Denial - This Movie Almost Rocks By Numbers
Dir: Mick Jackson
Starring Rachel Weisz, Tom Wikinson, Timothy Spall. Andrew Scott
Rocking up in awards season, Denial is yet anther “based on a true story” number, in this case a very conventional courtroom drama that looks at the ground breaking case US lecturer and author Deborah Lipstadt (a solid Weisz) brought against noted historian – and Holocaust denier – David Irving (a superb Spall.) it’s emotive stuff and as such is handled with both conviction and a certain obviousness by Jackson.

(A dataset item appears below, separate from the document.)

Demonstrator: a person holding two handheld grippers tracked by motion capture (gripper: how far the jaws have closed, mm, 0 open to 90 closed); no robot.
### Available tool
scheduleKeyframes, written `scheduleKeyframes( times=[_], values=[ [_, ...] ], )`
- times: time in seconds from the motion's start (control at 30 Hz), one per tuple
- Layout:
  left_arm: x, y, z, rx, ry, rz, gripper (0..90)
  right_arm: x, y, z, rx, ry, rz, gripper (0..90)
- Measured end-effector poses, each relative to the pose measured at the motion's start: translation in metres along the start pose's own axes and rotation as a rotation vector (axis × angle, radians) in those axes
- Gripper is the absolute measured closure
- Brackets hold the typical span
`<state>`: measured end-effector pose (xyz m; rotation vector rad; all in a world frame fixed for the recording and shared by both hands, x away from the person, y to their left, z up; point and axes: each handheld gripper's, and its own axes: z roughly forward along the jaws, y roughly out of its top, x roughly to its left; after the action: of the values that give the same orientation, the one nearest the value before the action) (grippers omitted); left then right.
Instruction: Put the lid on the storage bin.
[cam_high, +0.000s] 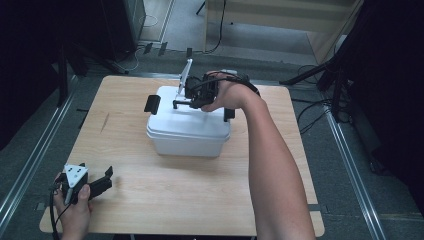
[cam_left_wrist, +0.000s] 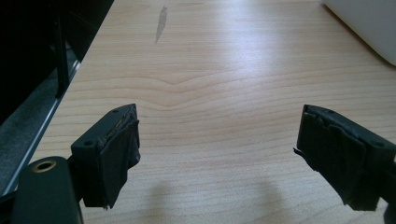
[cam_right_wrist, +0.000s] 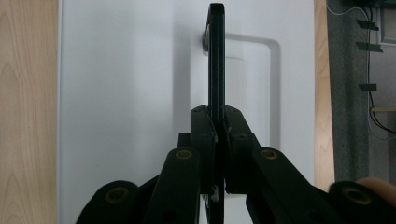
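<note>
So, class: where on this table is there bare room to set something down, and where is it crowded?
Free: the broad strip of table between the white box and the near edge, bordered by the left gripper; also the strip left of the box. Crowded: above the lid, where the right gripper clamps the black handle.

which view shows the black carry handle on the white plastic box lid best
The right gripper view: the black carry handle stands upright, edge-on, clamped in the right gripper. The high view shows it small, partly behind the hand. The left gripper view catches just a corner of the white plastic box.

Smooth white plastic box with black matt handle on pale, satin-finished wooden table
</note>
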<state>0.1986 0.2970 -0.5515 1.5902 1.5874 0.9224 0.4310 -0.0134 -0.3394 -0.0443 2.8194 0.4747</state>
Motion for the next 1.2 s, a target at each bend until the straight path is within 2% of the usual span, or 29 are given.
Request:
scheduleKeyframes(
  times=[0.23,0.5,0.57,0.7,0.83,0.93,1.03,1.2],
  values=[
    [0.0,0.0,0.0,0.002,-0.002,-0.001,13.6,-0.002,0.004,0.006,-0.008,0.02,-0.005,85.5],
    [0.0,0.0,0.0,0.002,-0.002,-0.001,13.6,0.002,0.004,0.008,0.002,0.018,-0.012,85.5],
    [0.0,0.0,0.0,0.003,-0.003,0.0,13.6,0.004,0.003,0.01,0.019,0.025,-0.036,85.4],
    [0.0,0.0,0.0,0.003,0.0,-0.001,13.5,0.004,0.002,0.011,0.01,0.024,-0.025,84.2],
    [0.0,0.0,0.0,0.004,-0.001,-0.001,13.5,0.003,0.002,0.012,0.011,0.052,0.037,61.3],
    [0.0,0.0,0.001,0.001,0.001,-0.002,13.6,0.006,-0.001,0.01,0.013,0.046,0.046,53.7],
    [0.0,0.0,0.001,0.003,-0.001,0.0,13.6,0.008,-0.005,0.007,0.006,0.063,0.066,43.8],
    [0.0,0.001,0.001,0.006,0.001,0.0,13.5,0.015,-0.01,0.001,0.013,0.017,0.085,18.5]
  ],
)
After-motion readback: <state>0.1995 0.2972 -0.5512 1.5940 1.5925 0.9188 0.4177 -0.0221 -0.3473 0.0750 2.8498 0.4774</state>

Jackson is a curious filmmaker with his catalogue ranging from a blockbuster like The Bodyguard to the quirky eccentricity of Steve Martin’s still undervalued LA Story to the Emmy-award winning Temple Grandin. It’s fair to say that none of those movies bear that much of an individual stamp, and this is also a movie that lacks any sense of authorship. Yes, it knows how to make its audience hush when you show long, lingering shots of Auschtitz, it knows how said audience will react when a survivor rolls up her sleeve to reveal her concentration camp tattooed serial number. And it knows how to deliver a series of courtroom scenes with forensic aplomb. But it rarely rises above that feeling that everything here is by the numbers, perfunctory almost. There’s no denying (no pun intended) the power of the subject matter, and it’s not so much that it feels “ordinary” – just “obvious” - Weisz is the feisty American, the Brits know not to shake an umbrella indoors, and so on.
With a strong cast – and a nagging suspicion that the whole thing might have felt more comfortable on television – Andrew Scott is the standout as the self satisfied yet amusingly deadpan lawyer.